Полная версия
Любят тихо, громко только предают
– Почему? – удивилась Тая.
Посмотрела смело, вопросительно.
– Потому что только дурак не знает: прятаться под деревом в грозу, значит искать скорой встречи с Создателем. Я не спешу к нему на суд, а ты? – и, не дожидаясь ответа, протянул руку, – идем.
Тая посмотрела на протянутую ладонь, затем на незнакомца, и, не особо раздумывая, вложила свою холодную руку в его – обжигающе горячую наощупь.
– Готова? – отошел от ствола, подводя к краю лиственного навеса.
Тая кивнула.
– Тогда – бежим!
И они побежали.
Тая не знала, что можно влюбиться за полчаса. Смеялась, читая глупые истории в сети, крутила пальцем у виска, когда по телевизору показывали очередную слезливую мелодраму. И вот, смотря в серые глаза, ощущая кожей теплую ладонь, чувствовала, что ее сердце то сладко замирает, то вдруг частит. Приятно было находиться рядом, вдыхать древесный, терпкий запах незнакомца – ветер пригоршнями приносил аромат его парфюма: уже раскрывшийся букет сандала и древесной коры, не такой остро-пряный, как в начале композиции. Легко и беззаботно оказалось слушать его баритон, следовать туда, куда так уверенно ведет.
И словно почувствовав, он вдруг обернулся, обнял за плечи, а потом поцеловал. И губы – чужие, незнакомые, оказались на вкус сладко-горькими, с привкусом грозы. А дождь все хлестал, и одежда давно прилипла к коже, но это неудобство было мелочью, ведь прижиматься к горячему телу оказалось уютно, приятно, будто удалось посидеть у камина, завернувшись в мягчайший плед, и погреть вечно мерзнущие стопы, поворачивая их к огню то так, то эдак. И Тая не захотела оттолкнуть незнакомца, только засмеялась, подняв лицо к светлеющему понемногу небу. А он взял ее лицо в ладони, и поцеловал еще раз. Да так, что шальное веселье уступило чувству более глубокому: первобытному, старому, как сама Земля.

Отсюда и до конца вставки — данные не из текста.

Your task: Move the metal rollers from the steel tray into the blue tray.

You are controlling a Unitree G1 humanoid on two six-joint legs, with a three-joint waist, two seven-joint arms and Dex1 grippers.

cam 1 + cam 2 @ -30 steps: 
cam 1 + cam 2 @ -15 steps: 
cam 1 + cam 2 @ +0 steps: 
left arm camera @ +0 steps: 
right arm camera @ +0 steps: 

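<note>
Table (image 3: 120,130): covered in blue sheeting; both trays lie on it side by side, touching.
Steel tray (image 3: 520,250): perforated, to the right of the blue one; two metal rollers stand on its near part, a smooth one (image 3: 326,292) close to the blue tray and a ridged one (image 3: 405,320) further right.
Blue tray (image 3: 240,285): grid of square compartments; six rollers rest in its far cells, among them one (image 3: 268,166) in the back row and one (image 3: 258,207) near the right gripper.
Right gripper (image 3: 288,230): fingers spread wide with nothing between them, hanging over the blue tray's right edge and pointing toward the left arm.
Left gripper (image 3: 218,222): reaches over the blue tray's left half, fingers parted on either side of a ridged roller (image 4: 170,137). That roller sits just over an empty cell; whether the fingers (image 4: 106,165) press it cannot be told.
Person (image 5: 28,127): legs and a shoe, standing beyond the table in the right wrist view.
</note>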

Его звали Святославом. Тая выяснила это много позже, когда они утомленные лежали в ее квартире, на двуспальной кровати.
И, казалось бы – страсть минула, улеглась где-то на дне, всласть утолившись, и можно было прогнать его – выставить за дверь, поблагодарив напоследок, но не хотелось. Так упоительно лежалось у него под боком – до странного безопасно. Почти блаженно. Тая подивилась новому чувству – раньше после близости у нее пульсировала икроножная мышца, и только.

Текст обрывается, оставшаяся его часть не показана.